What is a “profit and loss” (P&L) statement?

A profit and loss (P&L) statement is a financial report that summarises a company’s revenues, costs and expenses over a specific period — typically a month, quarter or year — to show net profit or loss. P&L is synonymous with the income statement; the term “P&L” is more common in operating contexts, “income statement” in formal accounting and regulatory filings.

P&L structure

  1. Revenue (top line)
  2. COGS = Gross profit
  3. − Operating expenses (SG&A, R&D, D&A) = Operating profit (EBIT)
  4. ± Interest, other income/expense = Pre-tax income
  5. − Tax = Net income (bottom line)

P&L vs. management vs. statutory

  • Management P&L: detailed by product line, customer segment, channel — used for operating decisions.
  • Statutory P&L: IFRS or US GAAP compliant; used for audits, tax and regulator filings.
  • The two should reconcile but rarely match line-by-line because of grouping differences.

Founders and the P&L

  • Track P&L monthly with prior-period comparisons.
  • Variance analysis: explain every meaningful difference between actual and forecast.
  • Cohort-level P&L analysis reveals which customer segments are profitable.
  • P&L plus cash flow plus balance sheet form the integrated three-statement model investors expect.

Reading a startup P&L

Startup P&Ls reward a specific reading order: gross margin first (is there a real product economy under the growth?), then the operating-expense mix (R&D versus sales and marketing tells you what the company is buying with its burn), then the line between recurring and one-off items.
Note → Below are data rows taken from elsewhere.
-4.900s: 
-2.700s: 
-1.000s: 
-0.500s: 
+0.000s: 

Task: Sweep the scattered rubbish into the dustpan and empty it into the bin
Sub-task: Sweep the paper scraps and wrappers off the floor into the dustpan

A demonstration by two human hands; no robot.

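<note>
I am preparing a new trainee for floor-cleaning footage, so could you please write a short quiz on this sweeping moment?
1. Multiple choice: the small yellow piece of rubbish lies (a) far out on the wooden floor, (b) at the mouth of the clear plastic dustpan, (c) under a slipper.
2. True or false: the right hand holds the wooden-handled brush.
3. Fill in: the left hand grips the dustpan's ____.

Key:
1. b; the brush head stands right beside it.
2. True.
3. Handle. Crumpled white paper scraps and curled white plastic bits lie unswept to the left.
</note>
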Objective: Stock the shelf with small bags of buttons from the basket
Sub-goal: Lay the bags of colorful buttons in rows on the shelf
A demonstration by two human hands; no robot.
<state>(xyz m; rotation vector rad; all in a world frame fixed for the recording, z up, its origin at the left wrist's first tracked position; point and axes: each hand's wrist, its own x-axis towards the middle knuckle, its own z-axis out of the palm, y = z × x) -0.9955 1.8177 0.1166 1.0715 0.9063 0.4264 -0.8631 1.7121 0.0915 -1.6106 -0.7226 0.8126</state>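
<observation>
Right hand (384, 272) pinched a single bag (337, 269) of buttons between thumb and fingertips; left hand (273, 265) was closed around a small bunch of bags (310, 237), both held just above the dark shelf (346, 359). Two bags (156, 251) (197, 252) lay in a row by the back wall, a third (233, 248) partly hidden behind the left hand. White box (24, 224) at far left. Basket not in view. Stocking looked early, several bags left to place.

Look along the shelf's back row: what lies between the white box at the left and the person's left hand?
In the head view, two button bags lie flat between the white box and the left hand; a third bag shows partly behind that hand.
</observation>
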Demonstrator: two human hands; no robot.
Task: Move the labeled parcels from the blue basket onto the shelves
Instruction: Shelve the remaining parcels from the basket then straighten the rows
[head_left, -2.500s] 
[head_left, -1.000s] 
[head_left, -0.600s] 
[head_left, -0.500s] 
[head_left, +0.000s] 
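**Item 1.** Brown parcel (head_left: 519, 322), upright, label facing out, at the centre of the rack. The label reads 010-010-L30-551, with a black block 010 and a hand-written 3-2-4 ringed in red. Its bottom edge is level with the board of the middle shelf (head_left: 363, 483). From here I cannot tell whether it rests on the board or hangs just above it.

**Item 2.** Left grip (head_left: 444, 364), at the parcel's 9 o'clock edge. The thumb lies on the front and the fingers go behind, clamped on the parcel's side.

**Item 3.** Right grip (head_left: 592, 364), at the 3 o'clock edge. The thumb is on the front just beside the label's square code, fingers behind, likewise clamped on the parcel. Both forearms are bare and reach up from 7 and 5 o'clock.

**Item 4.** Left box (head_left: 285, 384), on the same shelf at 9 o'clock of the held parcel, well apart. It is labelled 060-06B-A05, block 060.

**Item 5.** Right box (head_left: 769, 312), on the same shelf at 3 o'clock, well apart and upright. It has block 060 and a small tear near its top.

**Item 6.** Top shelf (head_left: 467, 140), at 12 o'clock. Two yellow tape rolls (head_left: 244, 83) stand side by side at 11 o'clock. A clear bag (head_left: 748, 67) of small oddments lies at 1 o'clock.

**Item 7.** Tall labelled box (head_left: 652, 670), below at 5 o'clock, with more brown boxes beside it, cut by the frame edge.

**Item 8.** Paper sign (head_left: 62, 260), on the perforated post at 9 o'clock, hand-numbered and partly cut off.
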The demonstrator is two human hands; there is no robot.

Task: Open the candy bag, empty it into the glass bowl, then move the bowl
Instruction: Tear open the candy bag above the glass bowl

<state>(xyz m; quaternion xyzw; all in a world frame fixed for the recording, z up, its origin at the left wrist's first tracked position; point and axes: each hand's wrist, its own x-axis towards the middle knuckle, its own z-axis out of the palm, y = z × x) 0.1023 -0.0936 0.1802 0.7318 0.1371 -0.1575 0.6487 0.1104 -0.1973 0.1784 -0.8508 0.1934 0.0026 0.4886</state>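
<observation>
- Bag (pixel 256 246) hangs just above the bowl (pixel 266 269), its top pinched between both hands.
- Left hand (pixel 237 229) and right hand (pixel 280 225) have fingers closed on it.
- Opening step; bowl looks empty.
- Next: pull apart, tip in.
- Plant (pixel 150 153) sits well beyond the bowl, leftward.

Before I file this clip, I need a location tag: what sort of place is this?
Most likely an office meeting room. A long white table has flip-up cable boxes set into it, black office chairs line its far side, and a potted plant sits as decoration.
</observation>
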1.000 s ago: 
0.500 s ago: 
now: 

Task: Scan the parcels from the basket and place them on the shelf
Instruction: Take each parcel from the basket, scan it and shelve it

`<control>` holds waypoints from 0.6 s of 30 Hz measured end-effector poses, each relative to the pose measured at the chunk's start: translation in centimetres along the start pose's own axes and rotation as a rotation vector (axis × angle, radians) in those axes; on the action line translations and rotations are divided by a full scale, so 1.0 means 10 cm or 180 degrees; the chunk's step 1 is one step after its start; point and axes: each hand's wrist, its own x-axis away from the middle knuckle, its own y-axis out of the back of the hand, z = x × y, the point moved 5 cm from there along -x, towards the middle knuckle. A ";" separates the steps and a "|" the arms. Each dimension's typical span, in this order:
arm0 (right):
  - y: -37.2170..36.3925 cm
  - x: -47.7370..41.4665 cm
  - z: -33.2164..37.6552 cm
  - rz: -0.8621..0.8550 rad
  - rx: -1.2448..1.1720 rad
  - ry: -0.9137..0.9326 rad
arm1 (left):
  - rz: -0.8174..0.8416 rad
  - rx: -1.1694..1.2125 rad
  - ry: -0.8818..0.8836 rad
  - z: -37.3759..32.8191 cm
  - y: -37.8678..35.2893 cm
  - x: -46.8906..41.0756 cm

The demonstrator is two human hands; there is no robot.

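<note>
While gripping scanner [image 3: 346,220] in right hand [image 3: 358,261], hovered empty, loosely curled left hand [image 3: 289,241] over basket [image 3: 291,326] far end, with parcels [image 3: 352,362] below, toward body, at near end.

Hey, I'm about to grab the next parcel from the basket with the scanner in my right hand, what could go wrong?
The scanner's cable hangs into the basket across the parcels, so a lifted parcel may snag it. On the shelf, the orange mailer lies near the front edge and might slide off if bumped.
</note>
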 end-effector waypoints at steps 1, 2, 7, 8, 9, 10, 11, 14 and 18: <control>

Three traps recur in diligence: revenue recognised gross where the company is legally an agent (marketplace economics overstated), capitalised development costs flattering EBITDA, and “adjusted” figures whose adjustments are the business model. In transactions the P&L becomes a warranted document — locked-box accounts, earn-out EBITDA definitions and MAC clauses all hang off it — so the accounting policies behind each line deserve the same negotiation attention as the price.